Learn how Friedman Brain Institute scientists are exploring the molecular, cellular, and systems-level mechanisms regulating brain development and function and gaining new insights into neurodevelopmental disorders.

Genetic basis of brain function

During the past decade, genetics has been a critical area of focus in understanding autism spectrum disorders (ASDs) and, with the identification of rare and highly penetrant damaging variants and associated genes, much progress has been made. Beyond the immediate diagnostic benefits, these findings have potential for translating discoveries into novel experimental models and drug development for precision treatment.

Genomic advances have revealed that ASD risk genes converge on two key biological pathways: those that encode proteins involved in synaptic function or in chromatin remodeling. Also, gene expression profiling studies have facilitated the identification of the high-risk period for ASDs to the mid-fetal development of the neocortex, specifically in glutamatergic neuronal populations (see Figure 1).

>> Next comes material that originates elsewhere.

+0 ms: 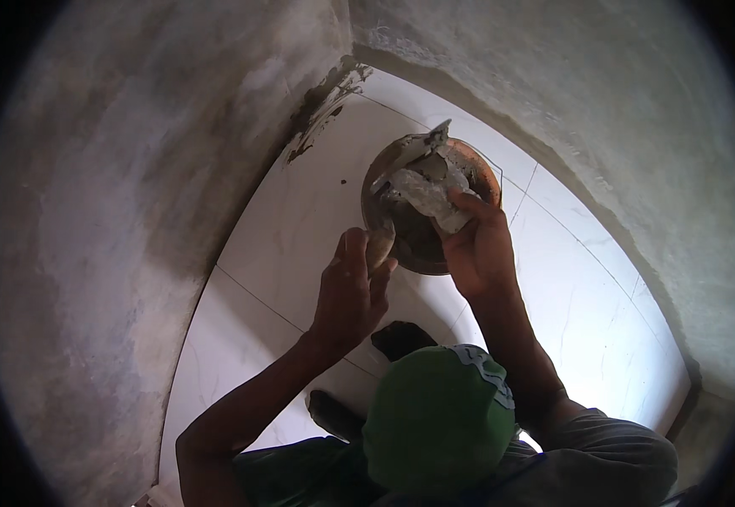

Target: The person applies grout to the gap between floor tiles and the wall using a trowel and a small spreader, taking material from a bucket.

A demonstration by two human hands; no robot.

Genetic studies further inform the development of animal models with construct (etiological) validity for ASD-associated mutations. Parallel optogenetic and chemogenetic strategies have unveiled defective circuit functions in these genetic mouse models of ASDs that underlie specific behavioral abnormalities.

For example, these findings have identified neural substrates of normal and disrupted social behavior and their developmental trajectories. Notably, while ASD susceptibility is established during prenatal development, there are many demonstrations in genetic rodent models that correction of the underlying gene abnormality during juvenile periods or even adulthood mitigates disease-related phenotypes. These findings suggest that specific cells and circuits remain malleable and possibly amenable to intervention, offering considerable hope for a new era of therapeutics.

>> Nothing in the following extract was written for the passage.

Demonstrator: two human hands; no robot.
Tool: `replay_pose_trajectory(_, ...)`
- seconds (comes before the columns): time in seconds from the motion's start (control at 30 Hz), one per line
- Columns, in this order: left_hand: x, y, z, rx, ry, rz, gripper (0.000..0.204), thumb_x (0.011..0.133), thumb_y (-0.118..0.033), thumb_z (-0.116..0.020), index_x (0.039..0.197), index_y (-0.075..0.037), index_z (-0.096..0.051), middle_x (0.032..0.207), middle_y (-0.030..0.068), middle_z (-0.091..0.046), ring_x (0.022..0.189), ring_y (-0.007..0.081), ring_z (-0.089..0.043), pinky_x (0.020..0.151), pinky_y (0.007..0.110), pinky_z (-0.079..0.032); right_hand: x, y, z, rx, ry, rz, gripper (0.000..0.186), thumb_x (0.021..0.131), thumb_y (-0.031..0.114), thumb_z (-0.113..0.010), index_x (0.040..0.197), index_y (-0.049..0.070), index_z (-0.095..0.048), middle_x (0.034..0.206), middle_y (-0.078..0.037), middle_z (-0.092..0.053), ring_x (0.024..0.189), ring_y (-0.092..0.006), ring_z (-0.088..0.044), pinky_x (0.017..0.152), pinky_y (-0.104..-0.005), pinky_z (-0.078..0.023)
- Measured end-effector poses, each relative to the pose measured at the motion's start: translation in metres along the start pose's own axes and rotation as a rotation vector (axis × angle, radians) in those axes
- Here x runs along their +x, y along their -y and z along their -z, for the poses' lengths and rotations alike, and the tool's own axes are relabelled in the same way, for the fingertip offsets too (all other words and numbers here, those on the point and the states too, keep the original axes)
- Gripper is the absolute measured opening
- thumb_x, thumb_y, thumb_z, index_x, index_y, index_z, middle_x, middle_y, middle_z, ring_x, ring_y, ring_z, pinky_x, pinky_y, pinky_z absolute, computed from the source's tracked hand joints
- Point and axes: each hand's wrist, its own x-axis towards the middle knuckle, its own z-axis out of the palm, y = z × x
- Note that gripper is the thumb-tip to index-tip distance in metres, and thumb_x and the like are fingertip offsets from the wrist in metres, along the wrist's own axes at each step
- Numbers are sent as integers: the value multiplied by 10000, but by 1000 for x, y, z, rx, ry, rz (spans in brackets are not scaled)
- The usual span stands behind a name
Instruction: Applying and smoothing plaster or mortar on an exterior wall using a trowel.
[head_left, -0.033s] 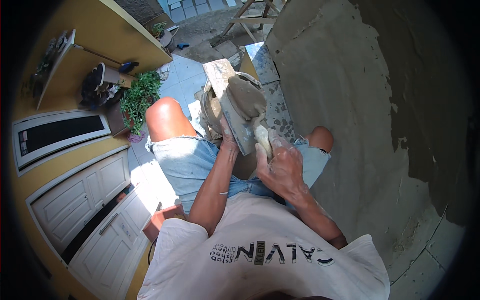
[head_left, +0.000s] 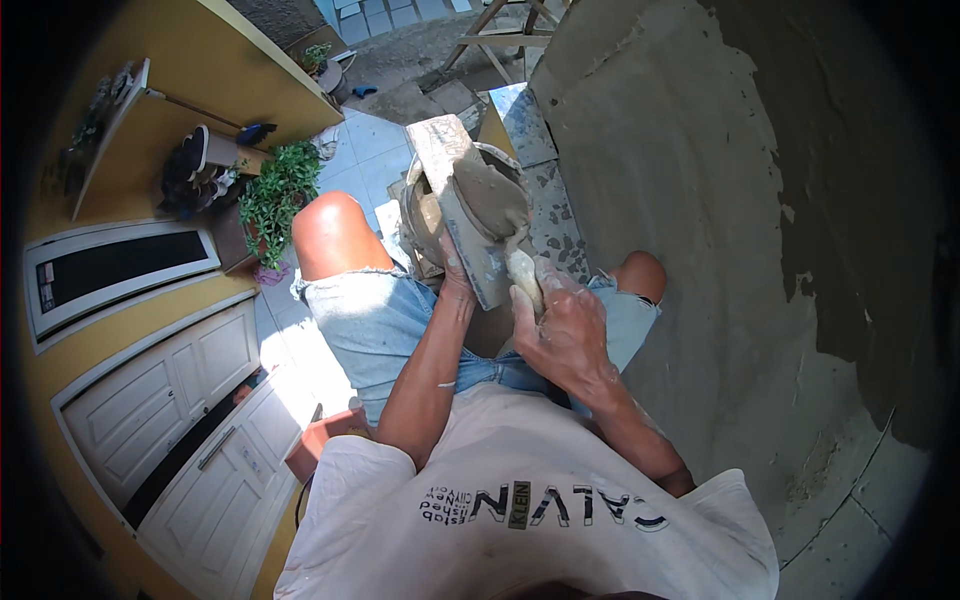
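My left hand [head_left: 457, 272] is closed on the edge of a long, flat mortar board [head_left: 443, 148], smeared with grey and white, tilted over a bucket [head_left: 412, 208]. My right hand [head_left: 566, 325] grips the pale, mortar-crusted handle of a trowel [head_left: 524, 275]. The trowel's blade lies against the board, and wet grey mortar [head_left: 490, 195] covers that area, hiding most of the blade. More mortar shows inside the bucket, which stands between my knees, partly hidden by the board. Most of my left fingers are out of sight behind the board.
A plastered wall [head_left: 660, 170] rises close on my right, with a darker, wetter patch [head_left: 835, 200]. Speckled tile [head_left: 558, 225] lies beside the bucket. To the left are a leafy plant [head_left: 283, 190], white doors [head_left: 165, 375] and a reddish box [head_left: 325, 438]. A wooden trestle [head_left: 500, 42] stands ahead.
The trowel blade with its mortar has tilted and slid very slightly against the board. Both hands keep their grips and nearly the same places.
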Motion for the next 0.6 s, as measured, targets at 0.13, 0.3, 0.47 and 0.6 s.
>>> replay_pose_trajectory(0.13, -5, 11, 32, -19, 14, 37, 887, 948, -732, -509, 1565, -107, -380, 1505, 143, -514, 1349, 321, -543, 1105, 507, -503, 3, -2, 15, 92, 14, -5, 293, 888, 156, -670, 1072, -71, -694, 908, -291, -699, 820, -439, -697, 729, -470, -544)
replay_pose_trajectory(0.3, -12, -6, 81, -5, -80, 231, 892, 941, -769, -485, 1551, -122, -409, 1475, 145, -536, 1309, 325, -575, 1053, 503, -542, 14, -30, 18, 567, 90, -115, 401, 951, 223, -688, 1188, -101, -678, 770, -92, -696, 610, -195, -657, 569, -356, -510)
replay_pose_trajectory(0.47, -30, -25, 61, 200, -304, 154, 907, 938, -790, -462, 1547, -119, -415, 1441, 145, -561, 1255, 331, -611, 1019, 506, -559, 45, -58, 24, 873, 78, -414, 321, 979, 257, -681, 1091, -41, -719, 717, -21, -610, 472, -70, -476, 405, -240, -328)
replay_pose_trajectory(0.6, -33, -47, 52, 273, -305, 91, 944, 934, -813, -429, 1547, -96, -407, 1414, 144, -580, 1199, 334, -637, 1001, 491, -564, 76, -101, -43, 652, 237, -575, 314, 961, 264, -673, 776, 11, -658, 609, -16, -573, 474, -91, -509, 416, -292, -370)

These are just some examples of the pioneering work under way in The Friedman Brain Institute’s Seaver Autism Center for Research and Treatment.

Reconstructing the brain

Over the past 5-10 years, significant progress has been made in developing in vitro human cell models, providing a better understanding of the biology of the human brain and disease etiology. The advent of induced pluripotent stem cells (iPSCs) in 2006 expedited the generation of functional human neural circuits and 3D structures (known as organoids) in a petri dish. The Alper Center for Neural Development and Regeneration of The Friedman Brain Institute organizes numerous efforts at Mount Sinai in this exciting new research area.

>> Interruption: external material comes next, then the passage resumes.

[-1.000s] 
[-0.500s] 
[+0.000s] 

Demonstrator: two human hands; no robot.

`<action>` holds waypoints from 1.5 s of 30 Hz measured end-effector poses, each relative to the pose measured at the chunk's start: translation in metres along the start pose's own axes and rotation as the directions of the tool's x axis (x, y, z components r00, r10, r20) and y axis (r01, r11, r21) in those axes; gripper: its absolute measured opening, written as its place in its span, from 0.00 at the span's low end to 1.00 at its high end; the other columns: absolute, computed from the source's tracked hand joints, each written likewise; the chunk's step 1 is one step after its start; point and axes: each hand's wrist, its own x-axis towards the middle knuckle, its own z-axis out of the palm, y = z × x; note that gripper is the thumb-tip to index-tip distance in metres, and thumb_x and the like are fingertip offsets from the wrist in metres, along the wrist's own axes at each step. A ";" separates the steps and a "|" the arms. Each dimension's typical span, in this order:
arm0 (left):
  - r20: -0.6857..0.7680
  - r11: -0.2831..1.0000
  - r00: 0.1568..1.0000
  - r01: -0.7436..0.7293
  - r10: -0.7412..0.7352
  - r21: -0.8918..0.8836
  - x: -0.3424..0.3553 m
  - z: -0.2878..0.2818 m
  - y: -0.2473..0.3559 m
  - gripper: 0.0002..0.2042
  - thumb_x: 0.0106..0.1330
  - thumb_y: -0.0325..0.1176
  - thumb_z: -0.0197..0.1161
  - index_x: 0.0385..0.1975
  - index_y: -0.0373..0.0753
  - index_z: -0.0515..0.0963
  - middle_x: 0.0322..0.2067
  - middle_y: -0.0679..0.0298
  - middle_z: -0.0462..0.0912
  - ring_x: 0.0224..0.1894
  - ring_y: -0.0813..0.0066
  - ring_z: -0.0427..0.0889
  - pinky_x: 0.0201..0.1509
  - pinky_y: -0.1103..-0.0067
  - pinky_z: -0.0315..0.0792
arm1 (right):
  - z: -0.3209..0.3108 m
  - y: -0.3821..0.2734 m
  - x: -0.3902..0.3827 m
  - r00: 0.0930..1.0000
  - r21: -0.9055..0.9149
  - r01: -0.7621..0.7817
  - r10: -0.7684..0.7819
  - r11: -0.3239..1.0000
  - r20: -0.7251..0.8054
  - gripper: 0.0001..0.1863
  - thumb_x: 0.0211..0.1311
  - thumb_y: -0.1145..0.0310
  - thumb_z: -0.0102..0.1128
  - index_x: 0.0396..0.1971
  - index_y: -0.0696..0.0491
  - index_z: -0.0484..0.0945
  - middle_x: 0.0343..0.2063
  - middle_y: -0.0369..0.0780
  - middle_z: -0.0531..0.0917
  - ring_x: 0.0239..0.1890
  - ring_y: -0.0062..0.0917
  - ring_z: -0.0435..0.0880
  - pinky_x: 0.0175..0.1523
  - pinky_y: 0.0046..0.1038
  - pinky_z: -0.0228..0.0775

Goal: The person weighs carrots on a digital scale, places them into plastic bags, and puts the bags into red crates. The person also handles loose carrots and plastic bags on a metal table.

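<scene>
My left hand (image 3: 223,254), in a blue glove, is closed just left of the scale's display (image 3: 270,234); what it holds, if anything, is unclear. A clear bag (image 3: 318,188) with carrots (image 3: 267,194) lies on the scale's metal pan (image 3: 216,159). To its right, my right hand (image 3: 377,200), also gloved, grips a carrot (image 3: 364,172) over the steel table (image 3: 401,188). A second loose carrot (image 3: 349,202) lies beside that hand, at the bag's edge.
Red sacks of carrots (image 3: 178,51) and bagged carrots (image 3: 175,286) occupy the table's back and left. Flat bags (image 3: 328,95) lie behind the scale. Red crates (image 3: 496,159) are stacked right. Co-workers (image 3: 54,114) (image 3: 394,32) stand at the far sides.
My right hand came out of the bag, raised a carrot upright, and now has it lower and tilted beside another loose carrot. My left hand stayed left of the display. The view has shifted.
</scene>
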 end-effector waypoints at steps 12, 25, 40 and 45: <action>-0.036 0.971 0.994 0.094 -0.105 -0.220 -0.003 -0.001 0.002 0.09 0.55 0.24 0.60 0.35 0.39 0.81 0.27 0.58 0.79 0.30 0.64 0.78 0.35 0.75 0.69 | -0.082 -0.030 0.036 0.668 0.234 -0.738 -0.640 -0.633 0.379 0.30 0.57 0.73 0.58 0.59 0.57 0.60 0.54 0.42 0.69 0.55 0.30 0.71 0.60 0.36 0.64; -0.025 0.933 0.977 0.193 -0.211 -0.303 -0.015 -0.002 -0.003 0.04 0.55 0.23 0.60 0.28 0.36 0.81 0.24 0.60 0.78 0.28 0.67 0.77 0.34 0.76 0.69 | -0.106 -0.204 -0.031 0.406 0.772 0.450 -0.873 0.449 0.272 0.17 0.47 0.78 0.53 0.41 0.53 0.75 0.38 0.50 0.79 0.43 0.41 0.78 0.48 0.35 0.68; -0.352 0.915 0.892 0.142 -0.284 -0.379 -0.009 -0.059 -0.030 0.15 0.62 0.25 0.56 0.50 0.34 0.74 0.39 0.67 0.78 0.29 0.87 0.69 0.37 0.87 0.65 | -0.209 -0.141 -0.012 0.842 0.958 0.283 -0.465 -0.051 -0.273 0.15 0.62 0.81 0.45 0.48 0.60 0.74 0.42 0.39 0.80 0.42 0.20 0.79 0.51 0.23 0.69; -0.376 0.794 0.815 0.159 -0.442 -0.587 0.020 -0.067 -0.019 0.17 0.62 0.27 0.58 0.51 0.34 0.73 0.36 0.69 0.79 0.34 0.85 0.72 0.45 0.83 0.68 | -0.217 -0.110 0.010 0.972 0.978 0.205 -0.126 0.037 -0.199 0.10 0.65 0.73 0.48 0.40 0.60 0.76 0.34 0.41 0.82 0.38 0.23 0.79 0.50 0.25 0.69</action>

Concurrently, genome-editing tools have enabled a relatively high-throughput exploration of genetic variants (including patient-specific mutations) in these in vitro models, which are increasingly yielding significant insights into disease mechanisms for a wide range of neuropsychiatric disorders that include ASDs, schizophrenia, bipolar disorder, and several neurodegenerative disorders. Recent investigations have implanted human iPSC-derived brain organoids into the cortex of newborn rodents and demonstrated the functional integration of the cells within the rodent brain. This approach enables greater developmental maturation of the implanted human cells (which has not yet been possible in vitro) and offers a novel strategy to bridge the gap between human cell models and intact functional circuits that mediate complex behaviors.

Seeing the brain

New imaging technologies have also advanced our understanding of the structure, function, and dynamics of the developing brain. Calcium imaging of fluorescent sensors, coupled with optics that adapt to brain growth, has permitted researchers to examine the emergence of cellular activity and connectivity between brain regions.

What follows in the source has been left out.